### Exercise aim:
Set down all of the data exactly. Pictures stay out of the copy.
____________
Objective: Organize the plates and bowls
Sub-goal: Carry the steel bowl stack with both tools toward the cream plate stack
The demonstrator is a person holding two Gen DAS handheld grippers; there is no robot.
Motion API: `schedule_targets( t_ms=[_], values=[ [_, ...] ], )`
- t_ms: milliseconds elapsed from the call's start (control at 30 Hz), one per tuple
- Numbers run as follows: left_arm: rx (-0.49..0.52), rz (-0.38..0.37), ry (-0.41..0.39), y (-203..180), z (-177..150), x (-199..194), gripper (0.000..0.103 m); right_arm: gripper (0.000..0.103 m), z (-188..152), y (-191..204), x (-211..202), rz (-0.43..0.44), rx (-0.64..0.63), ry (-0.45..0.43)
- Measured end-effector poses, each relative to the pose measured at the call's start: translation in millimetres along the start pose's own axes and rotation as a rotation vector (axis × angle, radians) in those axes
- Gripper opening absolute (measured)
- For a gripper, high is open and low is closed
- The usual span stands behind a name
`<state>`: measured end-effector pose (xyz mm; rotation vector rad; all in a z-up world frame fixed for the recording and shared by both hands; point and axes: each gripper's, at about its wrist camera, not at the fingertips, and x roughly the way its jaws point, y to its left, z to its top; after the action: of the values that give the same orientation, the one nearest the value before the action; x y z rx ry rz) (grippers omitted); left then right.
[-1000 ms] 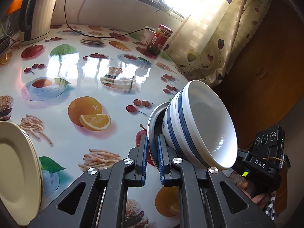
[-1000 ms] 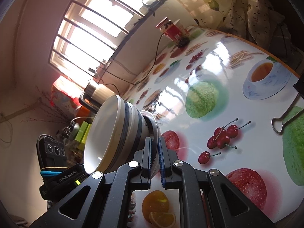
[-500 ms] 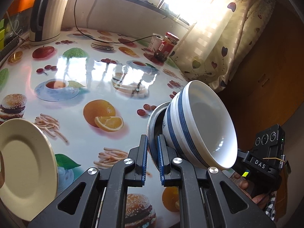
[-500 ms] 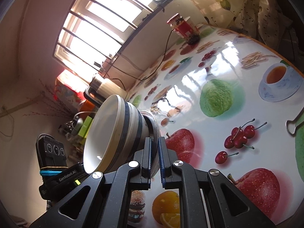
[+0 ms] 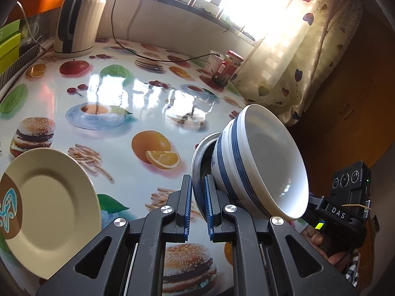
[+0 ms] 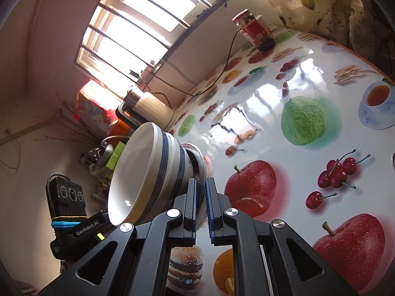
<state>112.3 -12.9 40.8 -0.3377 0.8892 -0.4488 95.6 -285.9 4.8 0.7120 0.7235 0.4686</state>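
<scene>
White bowl (image 5: 269, 162) with dark blue bands round its outer wall, glossy and empty inside, nested in a shallow metal dish (image 5: 198, 162). Carried tilted on its side above the table's near edge, mouth turned away from the tabletop. Gripped from both sides: left gripper (image 5: 197, 192) clamped on the metal dish's rim, right gripper (image 6: 201, 197) clamped on the same rim at the opposite side. Cream plate (image 5: 49, 209) with a brown and blue patch at the near left corner of the table (image 5: 128, 113), apart from the bowl. Electric kettle (image 5: 79, 22) at the far left corner, red-labelled jar (image 5: 228, 67) by the far right edge beside the curtain (image 5: 296, 56).
</scene>
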Motion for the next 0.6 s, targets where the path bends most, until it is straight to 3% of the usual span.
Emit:
schedule_targets(
  t_ms=[600],
  values=[
    [-0.056,0.05,-0.038,34.5,-4.4,-25.1,0.01,0.01,-6.8,25.7,33.0,0.037,-0.043,0.067]
  ],
)
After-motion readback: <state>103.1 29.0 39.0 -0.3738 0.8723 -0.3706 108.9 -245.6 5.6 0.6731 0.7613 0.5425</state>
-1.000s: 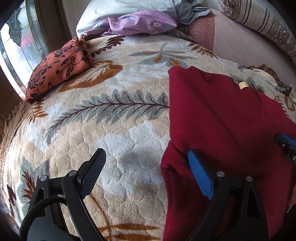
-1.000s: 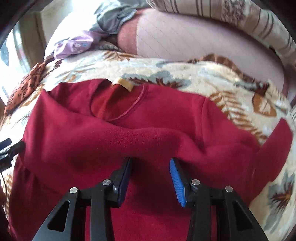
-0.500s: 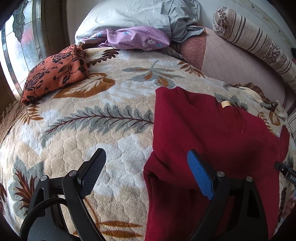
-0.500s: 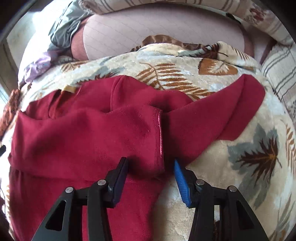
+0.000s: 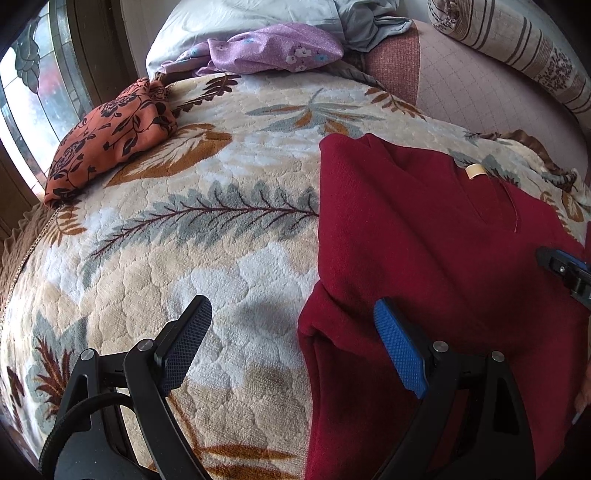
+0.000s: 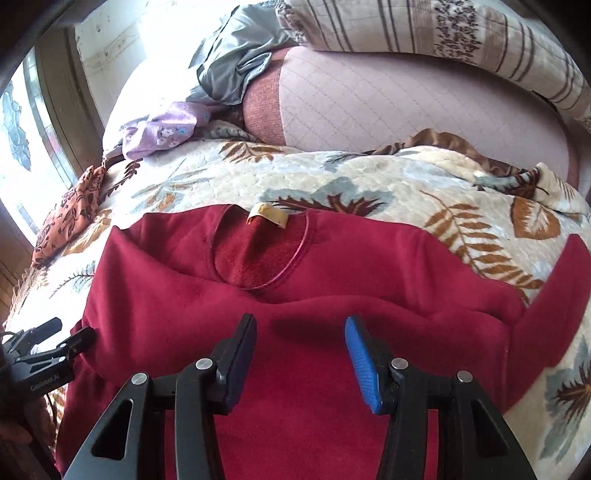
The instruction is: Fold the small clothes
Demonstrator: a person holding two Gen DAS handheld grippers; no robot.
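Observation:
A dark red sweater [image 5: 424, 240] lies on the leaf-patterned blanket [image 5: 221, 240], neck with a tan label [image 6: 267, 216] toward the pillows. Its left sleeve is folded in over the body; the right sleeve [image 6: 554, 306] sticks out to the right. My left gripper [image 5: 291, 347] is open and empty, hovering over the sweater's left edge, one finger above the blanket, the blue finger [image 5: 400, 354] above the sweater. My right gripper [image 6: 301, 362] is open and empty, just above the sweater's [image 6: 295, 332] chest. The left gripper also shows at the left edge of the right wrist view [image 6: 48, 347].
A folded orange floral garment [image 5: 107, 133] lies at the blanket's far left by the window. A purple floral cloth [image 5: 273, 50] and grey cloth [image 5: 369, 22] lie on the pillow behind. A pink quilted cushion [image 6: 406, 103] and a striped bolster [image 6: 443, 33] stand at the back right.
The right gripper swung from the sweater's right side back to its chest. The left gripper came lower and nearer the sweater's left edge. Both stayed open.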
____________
### Answer:
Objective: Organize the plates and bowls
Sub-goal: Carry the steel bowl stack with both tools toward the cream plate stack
The demonstrator is a person holding two Gen DAS handheld grippers; there is no robot.
Motion API: `schedule_targets( t_ms=[_], values=[ [_, ...] ], )`
- t_ms: milliseconds elapsed from the call's start (control at 30 Hz), one per tuple
- Numbers run as follows: left_arm: rx (-0.49..0.52), rz (-0.38..0.37), ry (-0.41..0.39), y (-203..180), z (-177..150), x (-199..194), gripper (0.000..0.103 m); right_arm: gripper (0.000..0.103 m), z (-188..152), y (-191..204), x (-211..202), rz (-0.43..0.44), rx (-0.64..0.63), ry (-0.45..0.43)
- Measured end-effector poses, each relative to the pose measured at the call's start: translation in millimetres along the start pose's own axes and rotation as a rotation vector (axis × angle, radians) in those axes
- Gripper opening absolute (measured)
- For a gripper, high is open and low is closed
- The usual span stands behind a name
`<state>`: measured end-effector pose (xyz mm; rotation vector rad; all in a z-up world frame fixed for the recording and shared by both hands; point and axes: each gripper's, at about its wrist camera, not at the fingertips, and x roughly the way its jaws point, y to its left, z to its top; after the action: of the values that give the same orientation, the one nearest the value before the action; x y z rx ry rz) (grippers omitted); left then right.
[-1000 ms] 
[-1000 ms] 
[-500 ms] 
[-500 ms] 
[+0 ms] 
[+0 ms] 
<state>112.3 -12.9 40.8 -0.3377 0.8892 -0.4488 95.6 -285.9 4.8 0.7120 0.7235 0.4686</state>
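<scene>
White bowl (image 5: 269, 162) with dark blue bands round its outer wall, glossy and empty inside, nested in a shallow metal dish (image 5: 198, 162). Carried tilted on its side above the table's near edge, mouth turned away from the tabletop. Gripped from both sides: left gripper (image 5: 197, 192) clamped on the metal dish's rim, right gripper (image 6: 201, 197) clamped on the same rim at the opposite side. Cream plate (image 5: 49, 209) with a brown and blue patch at the near left corner of the table (image 5: 128, 113), apart from the bowl. Electric kettle (image 5: 79, 22) at the far left corner, red-labelled jar (image 5: 228, 67) by the far right edge beside the curtain (image 5: 296, 56).
</scene>
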Motion for the next 0.6 s, targets where the path bends most, until it is straight to 3% of the usual span.
Emit:
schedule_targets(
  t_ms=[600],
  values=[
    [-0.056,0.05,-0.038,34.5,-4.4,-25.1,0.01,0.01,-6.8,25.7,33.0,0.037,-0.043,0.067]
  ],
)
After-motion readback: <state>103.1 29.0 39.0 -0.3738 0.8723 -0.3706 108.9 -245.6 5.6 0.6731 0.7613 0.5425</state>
-1.000s: 
-1.000s: 
-0.500s: 
-0.500s: 
+0.000s: 
+0.000s: 
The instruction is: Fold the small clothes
Demonstrator: a person holding two Gen DAS handheld grippers; no robot.
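Observation:
A dark red sweater [image 5: 424, 240] lies on the leaf-patterned blanket [image 5: 221, 240], neck with a tan label [image 6: 267, 216] toward the pillows. Its left sleeve is folded in over the body; the right sleeve [image 6: 554, 306] sticks out to the right. My left gripper [image 5: 291, 347] is open and empty, hovering over the sweater's left edge, one finger above the blanket, the blue finger [image 5: 400, 354] above the sweater. My right gripper [image 6: 301, 362] is open and empty, just above the sweater's [image 6: 295, 332] chest. The left gripper also shows at the left edge of the right wrist view [image 6: 48, 347].
A folded orange floral garment [image 5: 107, 133] lies at the blanket's far left by the window. A purple floral cloth [image 5: 273, 50] and grey cloth [image 5: 369, 22] lie on the pillow behind. A pink quilted cushion [image 6: 406, 103] and a striped bolster [image 6: 443, 33] stand at the back right.
The right gripper swung from the sweater's right side back to its chest. The left gripper came lower and nearer the sweater's left edge. Both stayed open.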

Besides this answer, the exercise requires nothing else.